What needs to be done. Locate the line that contains "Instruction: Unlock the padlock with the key" in the entries below, then repeat it and every following line through the line that contains "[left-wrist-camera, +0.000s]", exactly, and no others.

[Start of section]

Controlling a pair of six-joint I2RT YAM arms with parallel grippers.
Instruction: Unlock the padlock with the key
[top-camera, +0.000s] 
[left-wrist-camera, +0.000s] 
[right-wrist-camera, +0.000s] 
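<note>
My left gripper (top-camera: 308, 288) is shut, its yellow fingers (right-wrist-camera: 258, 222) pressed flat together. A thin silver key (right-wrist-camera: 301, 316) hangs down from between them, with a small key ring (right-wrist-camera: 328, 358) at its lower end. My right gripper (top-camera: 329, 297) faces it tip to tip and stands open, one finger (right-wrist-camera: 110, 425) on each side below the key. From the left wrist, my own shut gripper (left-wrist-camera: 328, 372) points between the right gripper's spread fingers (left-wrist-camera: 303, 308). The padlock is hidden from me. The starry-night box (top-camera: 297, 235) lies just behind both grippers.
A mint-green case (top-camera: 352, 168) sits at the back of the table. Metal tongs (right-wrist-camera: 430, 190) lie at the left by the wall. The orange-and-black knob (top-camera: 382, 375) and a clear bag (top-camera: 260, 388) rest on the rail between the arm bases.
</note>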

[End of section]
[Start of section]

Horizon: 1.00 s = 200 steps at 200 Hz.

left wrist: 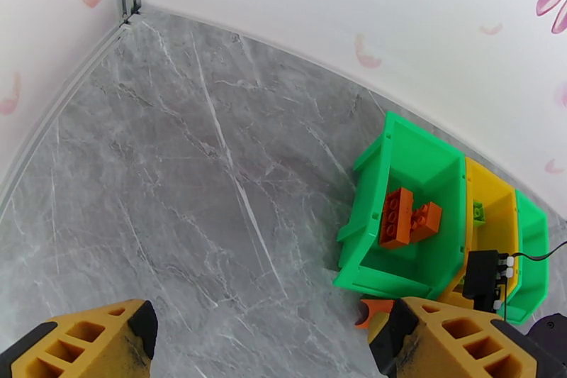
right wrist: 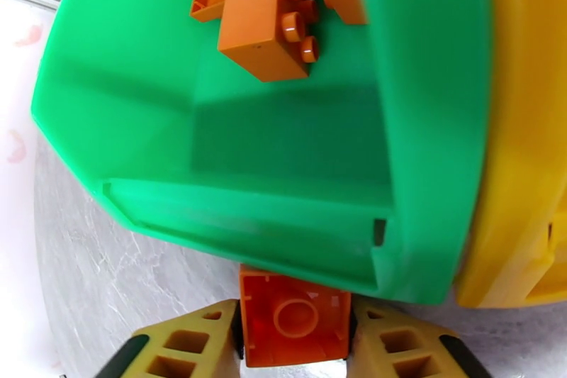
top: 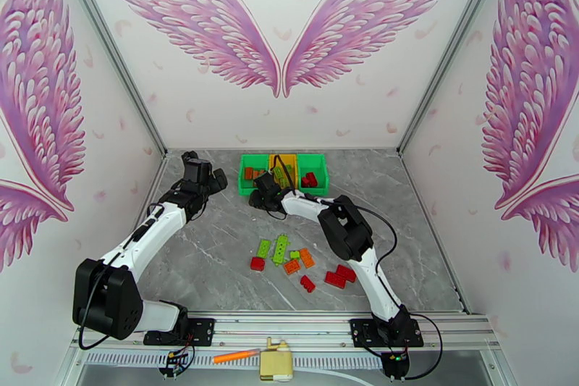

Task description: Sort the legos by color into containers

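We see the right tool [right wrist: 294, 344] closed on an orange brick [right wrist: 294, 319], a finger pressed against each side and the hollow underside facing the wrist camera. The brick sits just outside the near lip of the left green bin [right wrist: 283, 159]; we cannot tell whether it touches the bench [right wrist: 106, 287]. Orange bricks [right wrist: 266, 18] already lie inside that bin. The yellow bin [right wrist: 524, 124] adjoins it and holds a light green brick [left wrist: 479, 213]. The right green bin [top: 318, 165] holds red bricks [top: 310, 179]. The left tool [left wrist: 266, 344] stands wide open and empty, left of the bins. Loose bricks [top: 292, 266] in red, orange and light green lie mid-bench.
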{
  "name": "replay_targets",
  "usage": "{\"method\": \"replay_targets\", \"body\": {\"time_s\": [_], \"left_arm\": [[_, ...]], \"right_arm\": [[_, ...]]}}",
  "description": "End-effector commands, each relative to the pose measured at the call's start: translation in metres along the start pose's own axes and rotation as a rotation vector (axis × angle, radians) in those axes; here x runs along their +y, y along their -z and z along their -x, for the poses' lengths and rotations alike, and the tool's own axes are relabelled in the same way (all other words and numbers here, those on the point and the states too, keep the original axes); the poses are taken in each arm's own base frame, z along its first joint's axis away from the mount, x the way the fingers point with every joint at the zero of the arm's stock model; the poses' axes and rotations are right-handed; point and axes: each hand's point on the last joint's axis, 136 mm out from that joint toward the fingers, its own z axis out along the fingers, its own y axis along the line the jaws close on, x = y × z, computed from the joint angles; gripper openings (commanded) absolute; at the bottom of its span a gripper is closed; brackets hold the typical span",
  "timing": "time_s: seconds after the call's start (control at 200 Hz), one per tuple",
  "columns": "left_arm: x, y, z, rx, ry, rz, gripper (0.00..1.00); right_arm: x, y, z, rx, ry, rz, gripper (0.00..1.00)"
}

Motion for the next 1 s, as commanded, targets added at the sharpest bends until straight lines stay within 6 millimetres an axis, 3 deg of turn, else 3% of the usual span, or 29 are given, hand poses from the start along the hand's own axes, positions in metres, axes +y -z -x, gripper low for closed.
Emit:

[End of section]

Written reply.
Instruction: Unlock the padlock with the key
[top-camera, +0.000s] 
[left-wrist-camera, +0.000s] 

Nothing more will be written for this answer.